Directions:
Write out each line of the material below once more, exactly as it appears.

Source data:
============================================================

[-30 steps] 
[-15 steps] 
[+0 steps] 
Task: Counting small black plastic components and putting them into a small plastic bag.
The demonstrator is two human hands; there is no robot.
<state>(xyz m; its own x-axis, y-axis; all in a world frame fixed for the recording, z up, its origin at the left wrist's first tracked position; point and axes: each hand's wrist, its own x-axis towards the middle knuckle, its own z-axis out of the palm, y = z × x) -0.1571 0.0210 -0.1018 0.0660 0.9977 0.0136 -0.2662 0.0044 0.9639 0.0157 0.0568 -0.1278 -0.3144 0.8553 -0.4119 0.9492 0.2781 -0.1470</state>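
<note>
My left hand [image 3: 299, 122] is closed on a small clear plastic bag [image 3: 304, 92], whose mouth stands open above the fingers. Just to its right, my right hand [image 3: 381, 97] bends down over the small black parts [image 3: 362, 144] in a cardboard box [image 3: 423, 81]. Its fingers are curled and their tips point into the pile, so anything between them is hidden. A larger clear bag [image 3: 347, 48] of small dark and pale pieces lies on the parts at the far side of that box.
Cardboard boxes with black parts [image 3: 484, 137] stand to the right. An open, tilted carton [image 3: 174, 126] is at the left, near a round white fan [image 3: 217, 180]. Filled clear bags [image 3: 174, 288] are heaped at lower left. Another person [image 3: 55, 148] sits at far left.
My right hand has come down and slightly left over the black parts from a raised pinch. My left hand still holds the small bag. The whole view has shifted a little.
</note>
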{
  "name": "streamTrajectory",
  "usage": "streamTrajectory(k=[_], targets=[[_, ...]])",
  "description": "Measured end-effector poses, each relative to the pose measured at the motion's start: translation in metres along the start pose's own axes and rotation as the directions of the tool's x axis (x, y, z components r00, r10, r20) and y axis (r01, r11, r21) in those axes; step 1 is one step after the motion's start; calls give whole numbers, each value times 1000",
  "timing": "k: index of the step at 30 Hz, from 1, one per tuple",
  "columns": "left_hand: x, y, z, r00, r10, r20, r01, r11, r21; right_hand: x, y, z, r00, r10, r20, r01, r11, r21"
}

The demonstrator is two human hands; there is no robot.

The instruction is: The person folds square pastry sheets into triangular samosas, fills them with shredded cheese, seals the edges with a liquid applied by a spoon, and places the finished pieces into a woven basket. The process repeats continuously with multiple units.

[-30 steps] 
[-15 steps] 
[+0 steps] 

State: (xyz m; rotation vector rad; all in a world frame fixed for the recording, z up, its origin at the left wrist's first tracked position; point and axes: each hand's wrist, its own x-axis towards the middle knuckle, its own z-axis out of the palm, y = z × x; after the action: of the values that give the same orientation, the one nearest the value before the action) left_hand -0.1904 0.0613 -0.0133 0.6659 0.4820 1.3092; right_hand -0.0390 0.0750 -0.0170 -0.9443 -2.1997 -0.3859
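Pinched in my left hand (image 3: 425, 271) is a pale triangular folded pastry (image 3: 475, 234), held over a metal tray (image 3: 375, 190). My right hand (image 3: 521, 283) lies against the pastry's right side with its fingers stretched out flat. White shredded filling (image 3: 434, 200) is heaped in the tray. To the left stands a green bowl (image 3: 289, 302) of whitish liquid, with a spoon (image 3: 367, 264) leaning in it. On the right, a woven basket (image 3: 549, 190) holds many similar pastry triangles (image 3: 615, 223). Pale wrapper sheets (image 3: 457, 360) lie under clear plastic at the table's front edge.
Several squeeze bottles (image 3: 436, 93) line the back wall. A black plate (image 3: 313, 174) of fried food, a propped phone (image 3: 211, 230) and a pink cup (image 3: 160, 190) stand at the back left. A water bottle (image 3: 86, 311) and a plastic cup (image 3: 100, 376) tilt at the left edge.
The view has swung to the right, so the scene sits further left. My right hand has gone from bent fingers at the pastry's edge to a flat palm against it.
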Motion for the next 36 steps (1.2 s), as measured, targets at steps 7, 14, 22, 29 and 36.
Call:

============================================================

Response to the task:
[-30 steps] 
[-15 steps] 
[+0 steps] 
Task: Counting small black plastic components and putting them into a small plastic bag.
The demonstrator is two human hands; there is no robot.
<state>(xyz m; its own x-axis, y-axis; all in a world frame fixed for the recording, z up, its origin at the left wrist's first tracked position; point and axes: each hand's wrist, its own x-axis towards the middle knuckle, its own z-axis out of the palm, y = z × x) -0.1571 0.0210 -0.1018 0.0660 0.9977 0.0136 -0.2662 0.0044 0.9639 0.0157 0.0568 -0.1278 -0.3144 0.8553 -0.4119 0.9492 0.2781 -0.1470</state>
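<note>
My left hand [image 3: 299, 122] is closed on a small clear plastic bag [image 3: 304, 92], whose mouth stands open above the fingers. Just to its right, my right hand [image 3: 381, 97] bends down over the small black parts [image 3: 362, 144] in a cardboard box [image 3: 423, 81]. Its fingers are curled and their tips point into the pile, so anything between them is hidden. A larger clear bag [image 3: 347, 48] of small dark and pale pieces lies on the parts at the far side of that box.
Cardboard boxes with black parts [image 3: 484, 137] stand to the right. An open, tilted carton [image 3: 174, 126] is at the left, near a round white fan [image 3: 217, 180]. Filled clear bags [image 3: 174, 288] are heaped at lower left. Another person [image 3: 55, 148] sits at far left.
My right hand has come down and slightly left over the black parts from a raised pinch. My left hand still holds the small bag. The whole view has shifted a little.
</note>
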{
  "name": "streamTrajectory",
  "usage": "streamTrajectory(k=[_], targets=[[_, ...]])",
  "description": "Measured end-effector poses, each relative to the pose measured at the motion's start: translation in metres along the start pose's own axes and rotation as the directions of the tool's x axis (x, y, z components r00, r10, r20) and y axis (r01, r11, r21) in those axes; step 1 is one step after the motion's start; calls give whole numbers, each value times 1000",
  "timing": "k: index of the step at 30 Hz, from 1, one per tuple",
  "columns": "left_hand: x, y, z, r00, r10, r20, r01, r11, r21; right_hand: x, y, z, r00, r10, r20, r01, r11, r21"
}

The demonstrator is two human hands; there is no robot.

The instruction is: The person folds square pastry sheets into triangular samosas, fills them with shredded cheese, seals the edges with a liquid applied by a spoon, and places the finished pieces into a woven basket. The process repeats continuously with multiple units.

[-30 steps] 
[-15 steps] 
[+0 steps] 

State: (xyz m; rotation vector rad; all in a world frame fixed for the recording, z up, its origin at the left wrist's first tracked position; point and axes: each hand's wrist, its own x-axis towards the middle knuckle, its own z-axis out of the palm, y = z × x; after the action: of the values that give the same orientation, the one nearest the value before the action) left_hand -0.1904 0.0613 -0.0133 0.6659 0.4820 1.3092; right_hand -0.0390 0.0750 -0.0170 -0.9443 -2.1997 -0.3859
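Pinched in my left hand (image 3: 425, 271) is a pale triangular folded pastry (image 3: 475, 234), held over a metal tray (image 3: 375, 190). My right hand (image 3: 521, 283) lies against the pastry's right side with its fingers stretched out flat. White shredded filling (image 3: 434, 200) is heaped in the tray. To the left stands a green bowl (image 3: 289, 302) of whitish liquid, with a spoon (image 3: 367, 264) leaning in it. On the right, a woven basket (image 3: 549, 190) holds many similar pastry triangles (image 3: 615, 223). Pale wrapper sheets (image 3: 457, 360) lie under clear plastic at the table's front edge.
Several squeeze bottles (image 3: 436, 93) line the back wall. A black plate (image 3: 313, 174) of fried food, a propped phone (image 3: 211, 230) and a pink cup (image 3: 160, 190) stand at the back left. A water bottle (image 3: 86, 311) and a plastic cup (image 3: 100, 376) tilt at the left edge.
The view has swung to the right, so the scene sits further left. My right hand has gone from bent fingers at the pastry's edge to a flat palm against it.
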Motion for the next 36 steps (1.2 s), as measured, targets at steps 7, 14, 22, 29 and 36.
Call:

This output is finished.